يَٰٓأَيُّهَا ٱلَّذِينَ ءَامَنُواْ ٱتَّقُواْ ٱللَّهَ وَلۡتَنظُرۡ نَفۡسٞ مَّا قَدَّمَتۡ لِغَدٖۖ وَٱتَّقُواْ ٱللَّهَۚ إِنَّ ٱللَّهَ خَبِيرُۢ بِمَا تَعۡمَلُونَ
Artinya: “Wahai orang-orang yang beriman! Bertakwalah kepada Allah dan hendaklah setiap orang memperhatikan apa yang telah diperbuatnya untuk hari esok (akhirat), dan bertakwalah kepada Allah. Sungguh, Allah Mahatelitti terhadap apa yang kamu kerjakan.”(Al-Hasyr:18)
Mengoreksi diri atas kekurangan dapat membantu seseorang untuk menemukan solusi atas tantangan hidup, serta dapat mengidentifikasi kekurangan dan kelebihan diri.
***
Upaya ini juga dilakukan untuk menyingkap tabir diri selebar-selebarnya, sehingga dapat merenungkan hal-hal yang berdampak positif pada kondisi jiwa dalam rangka memahami dan menerima diri sendiri. Dengan begini, seseorang dapat memperkuat mental dan emosionalnya.

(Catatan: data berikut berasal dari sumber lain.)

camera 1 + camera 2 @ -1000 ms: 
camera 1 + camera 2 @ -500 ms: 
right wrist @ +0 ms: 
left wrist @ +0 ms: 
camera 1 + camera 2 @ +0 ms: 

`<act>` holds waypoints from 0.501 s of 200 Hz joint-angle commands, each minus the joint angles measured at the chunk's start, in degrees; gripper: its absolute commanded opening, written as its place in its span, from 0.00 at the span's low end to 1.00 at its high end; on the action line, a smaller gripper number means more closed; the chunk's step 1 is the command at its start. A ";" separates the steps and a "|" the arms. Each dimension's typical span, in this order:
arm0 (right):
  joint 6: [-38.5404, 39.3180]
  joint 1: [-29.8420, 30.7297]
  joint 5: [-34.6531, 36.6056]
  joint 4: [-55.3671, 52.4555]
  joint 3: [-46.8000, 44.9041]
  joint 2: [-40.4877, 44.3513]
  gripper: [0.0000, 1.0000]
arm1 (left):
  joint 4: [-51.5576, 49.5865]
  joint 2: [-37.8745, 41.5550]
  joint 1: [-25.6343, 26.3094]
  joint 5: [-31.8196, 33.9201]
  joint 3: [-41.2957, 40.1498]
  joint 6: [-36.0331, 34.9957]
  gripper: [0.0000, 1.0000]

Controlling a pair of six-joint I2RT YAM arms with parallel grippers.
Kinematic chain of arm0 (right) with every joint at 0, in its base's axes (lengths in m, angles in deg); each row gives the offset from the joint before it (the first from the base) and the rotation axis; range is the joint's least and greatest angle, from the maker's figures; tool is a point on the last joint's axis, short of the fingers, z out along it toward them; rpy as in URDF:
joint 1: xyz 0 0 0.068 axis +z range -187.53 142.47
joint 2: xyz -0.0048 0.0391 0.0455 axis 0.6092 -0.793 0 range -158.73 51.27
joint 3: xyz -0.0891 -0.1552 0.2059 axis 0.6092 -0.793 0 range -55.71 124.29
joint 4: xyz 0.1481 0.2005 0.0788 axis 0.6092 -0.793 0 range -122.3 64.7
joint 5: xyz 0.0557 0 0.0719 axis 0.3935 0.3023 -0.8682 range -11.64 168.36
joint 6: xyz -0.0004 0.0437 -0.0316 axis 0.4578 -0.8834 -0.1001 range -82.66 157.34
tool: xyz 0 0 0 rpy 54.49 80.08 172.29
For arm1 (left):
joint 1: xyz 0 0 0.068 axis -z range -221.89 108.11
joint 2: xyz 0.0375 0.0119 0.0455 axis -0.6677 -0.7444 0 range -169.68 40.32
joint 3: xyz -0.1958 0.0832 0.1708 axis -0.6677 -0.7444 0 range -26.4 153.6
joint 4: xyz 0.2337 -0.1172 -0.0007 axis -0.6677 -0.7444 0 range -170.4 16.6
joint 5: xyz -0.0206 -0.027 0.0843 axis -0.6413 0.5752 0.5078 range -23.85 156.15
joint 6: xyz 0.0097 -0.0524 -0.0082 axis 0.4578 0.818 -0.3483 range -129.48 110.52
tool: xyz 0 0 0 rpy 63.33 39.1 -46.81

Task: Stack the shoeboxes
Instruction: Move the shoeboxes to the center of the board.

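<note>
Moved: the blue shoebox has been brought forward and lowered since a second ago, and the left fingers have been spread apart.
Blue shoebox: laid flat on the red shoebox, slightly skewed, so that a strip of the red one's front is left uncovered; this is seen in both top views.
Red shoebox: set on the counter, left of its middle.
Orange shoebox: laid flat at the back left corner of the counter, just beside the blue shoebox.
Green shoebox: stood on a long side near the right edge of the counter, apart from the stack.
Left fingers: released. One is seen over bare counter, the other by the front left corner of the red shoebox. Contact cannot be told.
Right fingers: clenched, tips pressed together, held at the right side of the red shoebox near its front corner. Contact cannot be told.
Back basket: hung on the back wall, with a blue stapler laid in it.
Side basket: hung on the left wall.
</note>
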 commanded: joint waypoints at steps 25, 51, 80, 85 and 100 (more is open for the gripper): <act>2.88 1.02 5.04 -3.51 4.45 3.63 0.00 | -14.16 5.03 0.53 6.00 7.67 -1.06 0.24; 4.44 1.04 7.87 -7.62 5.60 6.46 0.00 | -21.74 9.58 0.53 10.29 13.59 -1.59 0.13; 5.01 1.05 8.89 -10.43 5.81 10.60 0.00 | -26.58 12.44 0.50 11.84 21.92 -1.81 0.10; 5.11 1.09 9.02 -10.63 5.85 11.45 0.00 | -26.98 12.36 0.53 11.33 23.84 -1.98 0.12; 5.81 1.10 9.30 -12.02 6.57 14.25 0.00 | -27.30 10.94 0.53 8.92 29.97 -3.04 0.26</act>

Ketiga, memiliki sikap optimis yaitu sikap keteguhan atas apa yang dilakukan akan selalu bernilai positif. Sikap ini menjadi pondasi prinsipil seseorang ketika menghadapi rintangan dan kesulitan hidup, ia tidak goyah atas setiap kesukaran yang dilalui. Hebatnya lagi, seseorang yang memiliki sikap optimis akan memandang sebuah kegagalan sebagai alur proses yang baik untuk mengembangkan diri.

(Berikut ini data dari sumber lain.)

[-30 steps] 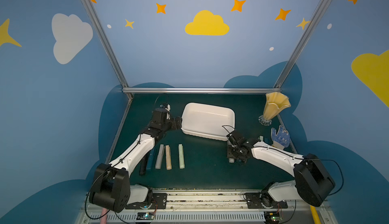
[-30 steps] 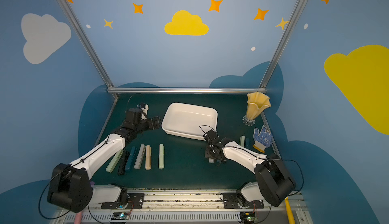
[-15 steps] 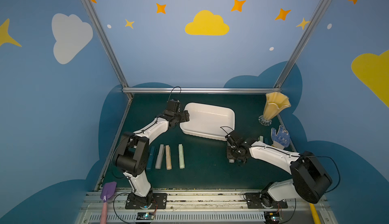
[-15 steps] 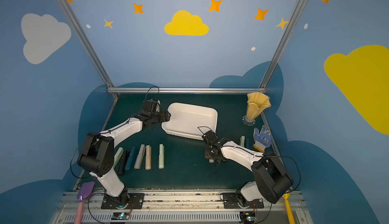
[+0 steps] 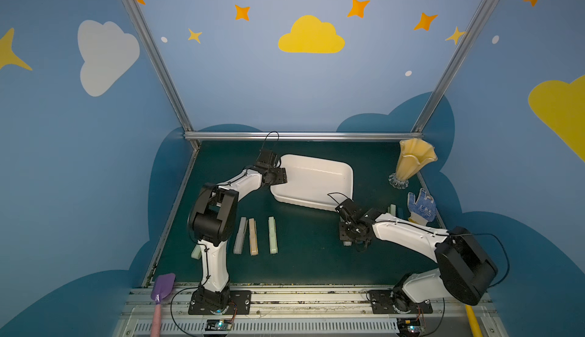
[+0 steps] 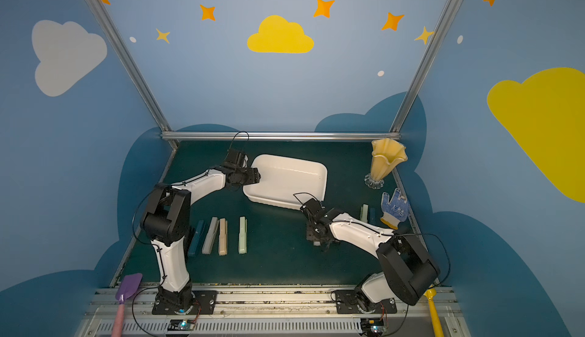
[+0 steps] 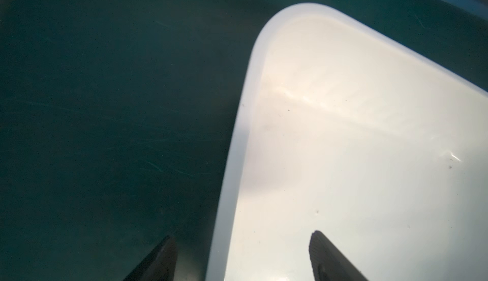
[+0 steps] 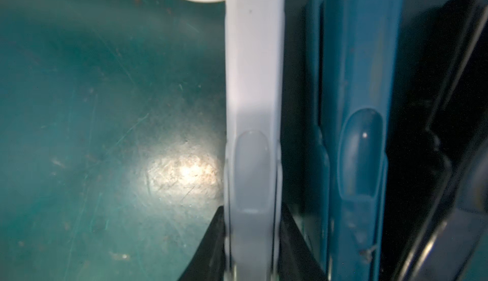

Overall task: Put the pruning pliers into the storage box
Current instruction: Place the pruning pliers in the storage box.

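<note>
The white storage box [image 5: 316,183] lies at the back middle of the green mat and holds nothing that I can see. My left gripper [image 5: 280,175] is open at its left edge. In the left wrist view the gripper [image 7: 242,236] straddles the box's rim [image 7: 237,147], one finger over the mat and one over the box floor. My right gripper [image 5: 351,242] points down at the mat in front of the box. In the right wrist view it [image 8: 252,208] is shut on grey pruning pliers [image 8: 253,81], with teal pliers [image 8: 361,108] and black pliers [image 8: 435,134] beside them.
Grey [image 5: 240,235], beige [image 5: 252,236] and pale green [image 5: 272,234] pliers lie in a row at front left. More pliers [image 5: 392,209] lie behind the right arm. At the right stand a yellow vase [image 5: 411,164] and a blue glove [image 5: 422,205]. A purple shovel [image 5: 161,291] lies front left.
The left gripper has moved right onto the box's left edge and its jaws have narrowed a little. The right gripper's jaws have closed onto the grey pliers.
</note>
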Available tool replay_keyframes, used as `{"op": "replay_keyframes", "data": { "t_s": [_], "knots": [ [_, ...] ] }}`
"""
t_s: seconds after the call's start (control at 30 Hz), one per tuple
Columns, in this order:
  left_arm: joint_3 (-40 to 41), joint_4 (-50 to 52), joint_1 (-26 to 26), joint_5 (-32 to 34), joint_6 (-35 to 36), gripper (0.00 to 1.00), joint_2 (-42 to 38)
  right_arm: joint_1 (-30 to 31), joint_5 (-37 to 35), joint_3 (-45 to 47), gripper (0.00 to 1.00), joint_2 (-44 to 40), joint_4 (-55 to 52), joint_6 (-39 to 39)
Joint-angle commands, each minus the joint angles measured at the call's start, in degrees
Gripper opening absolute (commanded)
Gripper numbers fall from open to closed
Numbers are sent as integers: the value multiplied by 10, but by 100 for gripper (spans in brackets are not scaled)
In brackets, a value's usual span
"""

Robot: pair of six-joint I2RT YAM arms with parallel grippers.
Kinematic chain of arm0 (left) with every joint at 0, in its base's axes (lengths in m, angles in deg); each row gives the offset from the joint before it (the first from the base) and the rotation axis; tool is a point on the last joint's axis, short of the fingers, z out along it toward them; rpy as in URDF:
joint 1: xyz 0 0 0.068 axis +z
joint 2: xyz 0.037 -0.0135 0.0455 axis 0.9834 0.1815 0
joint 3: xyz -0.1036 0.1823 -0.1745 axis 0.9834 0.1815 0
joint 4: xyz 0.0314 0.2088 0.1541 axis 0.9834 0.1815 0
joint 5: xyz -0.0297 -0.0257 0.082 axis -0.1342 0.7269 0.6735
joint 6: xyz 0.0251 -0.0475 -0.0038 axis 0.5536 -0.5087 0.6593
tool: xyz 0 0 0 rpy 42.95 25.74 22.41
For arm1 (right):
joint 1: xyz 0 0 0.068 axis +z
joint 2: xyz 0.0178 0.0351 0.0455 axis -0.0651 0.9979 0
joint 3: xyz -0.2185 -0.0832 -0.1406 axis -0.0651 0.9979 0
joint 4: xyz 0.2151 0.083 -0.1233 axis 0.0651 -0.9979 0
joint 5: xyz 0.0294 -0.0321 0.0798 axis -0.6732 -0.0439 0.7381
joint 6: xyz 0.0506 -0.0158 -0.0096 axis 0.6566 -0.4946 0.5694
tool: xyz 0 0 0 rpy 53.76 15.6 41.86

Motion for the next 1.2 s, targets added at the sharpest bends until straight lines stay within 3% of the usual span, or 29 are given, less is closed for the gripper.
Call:
{"op": "replay_keyframes", "data": {
  "t_s": [0.0,0.17,0.5,0.83,1.0,1.17],
  "knots": [
    [-24,20,3,0,1,76,7,7,-13,-18,25,11,-29,3],
    [-20,23,4,15,-10,71,3,8,-21,-26,21,-4,-58,9],
    [-10,27,0,10,-30,50,-1,14,-13,-16,21,-78,-112,14],
    [33,32,-12,18,-53,39,-36,16,-43,-102,23,-172,-235,-3],
    [51,37,-25,29,-66,34,-54,12,-39,-178,24,-141,-229,-37],
    [70,46,-38,47,-89,24,-77,-8,-30,-281,25,-41,-209,-77]
  ]
}}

Mengenai sikap optimis ini, Al-Qur’an memposisikan seorang optimistis sebagai sosok yang kuat dan hamba yang dirahmati. Dan sebaliknya, Al-Qur’an melarang manusia bersikap pesimis (putus asa), sebagaimana firman-Nya;
قُلۡ يَٰعِبَادِيَ ٱلَّذِينَ أَسۡرَفُواْ عَلَىٰٓ أَنفُسِهِمۡ لَا تَقۡنَطُواْ مِن رَّحۡمَةِ ٱللَّهِۚ إِنَّ ٱللَّهَ يَغۡفِرُ ٱلذُّنُوبَ جَمِيعًاۚ إِنَّهُۥ هُوَ ٱلۡغَفُورُ ٱلرَّحِيمُ
“Katakanlah, ‘Wahai hamba-hambaKu yang melampaui batas terhadap diri mereka sendiri! Janganlah kamu berputus asa dari rahmat Allah. Sesungguhnya Allah mengampuni dosa-dosa semuanya. Sungguh, Dialah yang Maha Pengampun, Maha Penyayang.’” (Az-Zumar ayat 53).

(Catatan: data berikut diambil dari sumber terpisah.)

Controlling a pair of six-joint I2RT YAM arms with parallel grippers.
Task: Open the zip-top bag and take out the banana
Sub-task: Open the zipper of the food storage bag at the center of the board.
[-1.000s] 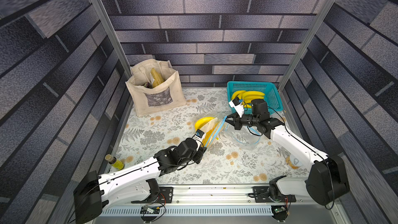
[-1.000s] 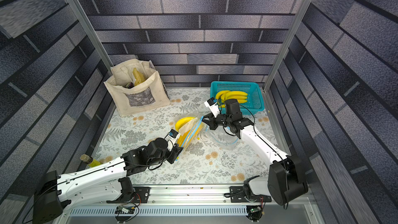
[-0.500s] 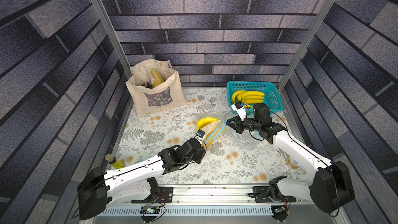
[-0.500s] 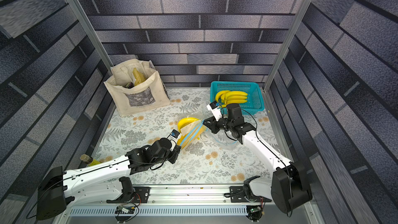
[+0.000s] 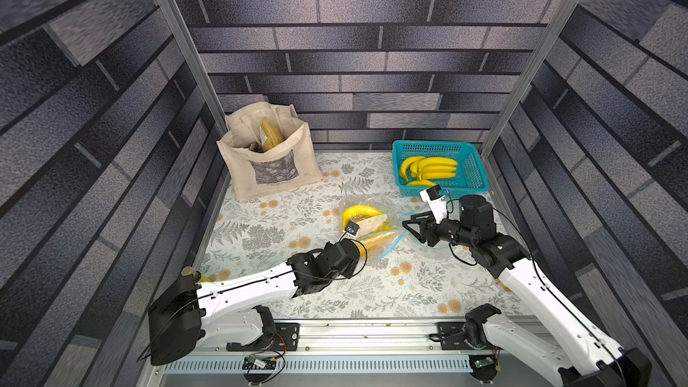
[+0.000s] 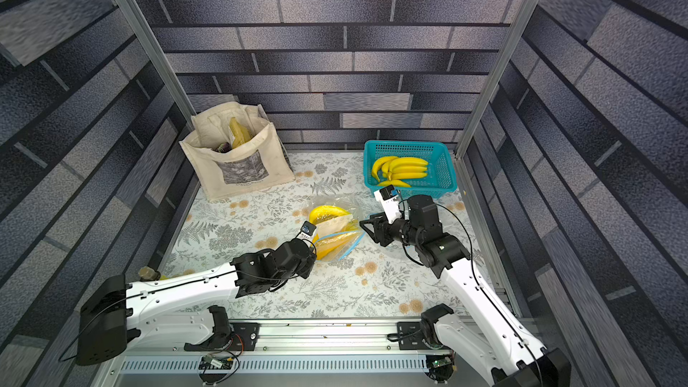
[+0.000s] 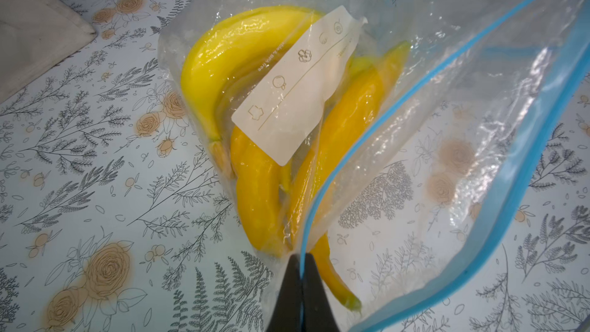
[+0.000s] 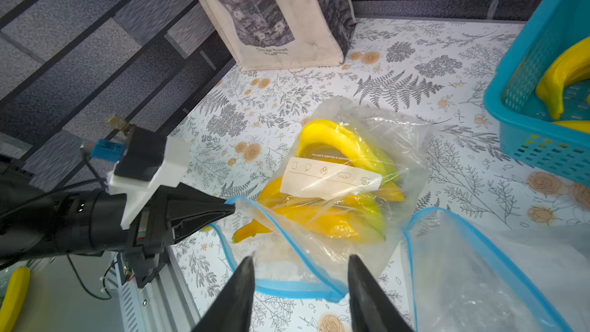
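The left gripper (image 7: 301,258) is clamping the rim of the zip-top bag (image 7: 447,91), holding its mouth open; the right gripper (image 8: 300,261) is hovering open-jawed, apparently to reach the bananas (image 8: 335,142).

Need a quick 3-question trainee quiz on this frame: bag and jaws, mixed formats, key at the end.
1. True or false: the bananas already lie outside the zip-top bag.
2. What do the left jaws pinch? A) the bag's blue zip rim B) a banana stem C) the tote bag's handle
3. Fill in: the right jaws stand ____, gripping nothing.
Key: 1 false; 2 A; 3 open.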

Tiga resep psikoterapi Al-Qur’an di atas, menjadi faktor penting dalam membekali kesehatan mental seseorang di tengah disrupsi kehidupan modern. Disrupsi kehidupan modern yang berubah begitu cepat menjadi tantangan tersendiri bagi setiap orang. Meski begitu, hendaknya setiap tantangan dan problem kehidupan dipandang bukan sebagai penghambat proses kehidupan, akan tetapi sebagai komposisi peningkatan ketahanan diri.
Maka dengan begitu, manusia akan kuat secara jasmani dan rohani, serta mudah beradaptasi atas segala perubahan dan pola kehidupan yang berjalan.